* [What the exercise asks]:
Set out the records again, keeping every word as it is.

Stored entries
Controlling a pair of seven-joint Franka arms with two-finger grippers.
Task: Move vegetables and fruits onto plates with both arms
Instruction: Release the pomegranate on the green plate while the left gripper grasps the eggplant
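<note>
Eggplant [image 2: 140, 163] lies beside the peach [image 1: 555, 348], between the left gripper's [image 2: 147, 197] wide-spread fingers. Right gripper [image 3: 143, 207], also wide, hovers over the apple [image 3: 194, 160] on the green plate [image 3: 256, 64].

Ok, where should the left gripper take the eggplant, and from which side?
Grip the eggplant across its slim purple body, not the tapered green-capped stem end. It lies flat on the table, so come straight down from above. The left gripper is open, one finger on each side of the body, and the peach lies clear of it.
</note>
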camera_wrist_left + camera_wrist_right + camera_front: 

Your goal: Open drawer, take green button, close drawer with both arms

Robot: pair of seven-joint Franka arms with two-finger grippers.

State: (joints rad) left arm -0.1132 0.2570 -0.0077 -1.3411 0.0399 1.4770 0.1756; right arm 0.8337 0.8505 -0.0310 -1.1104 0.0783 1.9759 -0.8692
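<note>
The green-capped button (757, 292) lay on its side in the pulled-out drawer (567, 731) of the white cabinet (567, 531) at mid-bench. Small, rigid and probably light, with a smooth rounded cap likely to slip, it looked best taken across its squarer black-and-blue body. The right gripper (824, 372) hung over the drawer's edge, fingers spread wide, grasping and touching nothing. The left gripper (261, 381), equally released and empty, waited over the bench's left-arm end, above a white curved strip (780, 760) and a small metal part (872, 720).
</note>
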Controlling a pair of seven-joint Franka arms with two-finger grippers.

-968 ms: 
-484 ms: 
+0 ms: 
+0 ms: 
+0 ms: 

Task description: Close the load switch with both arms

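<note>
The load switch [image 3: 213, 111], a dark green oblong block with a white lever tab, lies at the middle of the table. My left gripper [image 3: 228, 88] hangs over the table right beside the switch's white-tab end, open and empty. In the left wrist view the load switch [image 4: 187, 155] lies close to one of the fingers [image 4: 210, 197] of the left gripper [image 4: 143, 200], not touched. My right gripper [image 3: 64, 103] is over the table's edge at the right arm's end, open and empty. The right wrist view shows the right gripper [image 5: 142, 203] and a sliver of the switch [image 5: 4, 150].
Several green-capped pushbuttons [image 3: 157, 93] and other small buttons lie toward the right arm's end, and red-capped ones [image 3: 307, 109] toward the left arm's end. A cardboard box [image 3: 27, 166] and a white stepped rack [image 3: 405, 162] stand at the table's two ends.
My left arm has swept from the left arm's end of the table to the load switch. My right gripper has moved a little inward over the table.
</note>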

* [Written answer]:
Controlling a pair of seven-joint Franka arms with two-finger grippers.
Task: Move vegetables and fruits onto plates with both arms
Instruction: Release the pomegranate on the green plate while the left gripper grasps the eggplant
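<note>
Eggplant [image 2: 140, 163] lies beside the peach [image 1: 555, 348], between the left gripper's [image 2: 147, 197] wide-spread fingers. Right gripper [image 3: 143, 207], also wide, hovers over the apple [image 3: 194, 160] on the green plate [image 3: 256, 64].

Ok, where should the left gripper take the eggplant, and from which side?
Grip the eggplant across its slim purple body, not the tapered green-capped stem end. It lies flat on the table, so come straight down from above. The left gripper is open, one finger on each side of the body, and the peach lies clear of it.
</note>
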camera_wrist_left + camera_wrist_right + camera_front: 

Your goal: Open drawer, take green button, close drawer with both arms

Robot: pair of seven-joint Franka arms with two-finger grippers.

State: (joints rad) left arm -0.1132 0.2570 -0.0077 -1.3411 0.0399 1.4770 0.1756; right arm 0.8337 0.8505 -0.0310 -1.1104 0.0783 1.9759 -0.8692
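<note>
The green-capped button (757, 292) lay on its side in the pulled-out drawer (567, 731) of the white cabinet (567, 531) at mid-bench. Small, rigid and probably light, with a smooth rounded cap likely to slip, it looked best taken across its squarer black-and-blue body. The right gripper (824, 372) hung over the drawer's edge, fingers spread wide, grasping and touching nothing. The left gripper (261, 381), equally released and empty, waited over the bench's left-arm end, above a white curved strip (780, 760) and a small metal part (872, 720).
</note>
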Controlling a pair of seven-joint Franka arms with two-finger grippers.

-968 ms: 
-484 ms: 
+0 ms: 
+0 ms: 
+0 ms: 

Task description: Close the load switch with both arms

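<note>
The load switch [image 3: 213, 111], a dark green oblong block with a white lever tab, lies at the middle of the table. My left gripper [image 3: 228, 88] hangs over the table right beside the switch's white-tab end, open and empty. In the left wrist view the load switch [image 4: 187, 155] lies close to one of the fingers [image 4: 210, 197] of the left gripper [image 4: 143, 200], not touched. My right gripper [image 3: 64, 103] is over the table's edge at the right arm's end, open and empty. The right wrist view shows the right gripper [image 5: 142, 203] and a sliver of the switch [image 5: 4, 150].
Several green-capped pushbuttons [image 3: 157, 93] and other small buttons lie toward the right arm's end, and red-capped ones [image 3: 307, 109] toward the left arm's end. A cardboard box [image 3: 27, 166] and a white stepped rack [image 3: 405, 162] stand at the table's two ends.
My left arm has swept from the left arm's end of the table to the load switch. My right gripper has moved a little inward over the table.
</note>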

No additional response is needed to complete this exercise.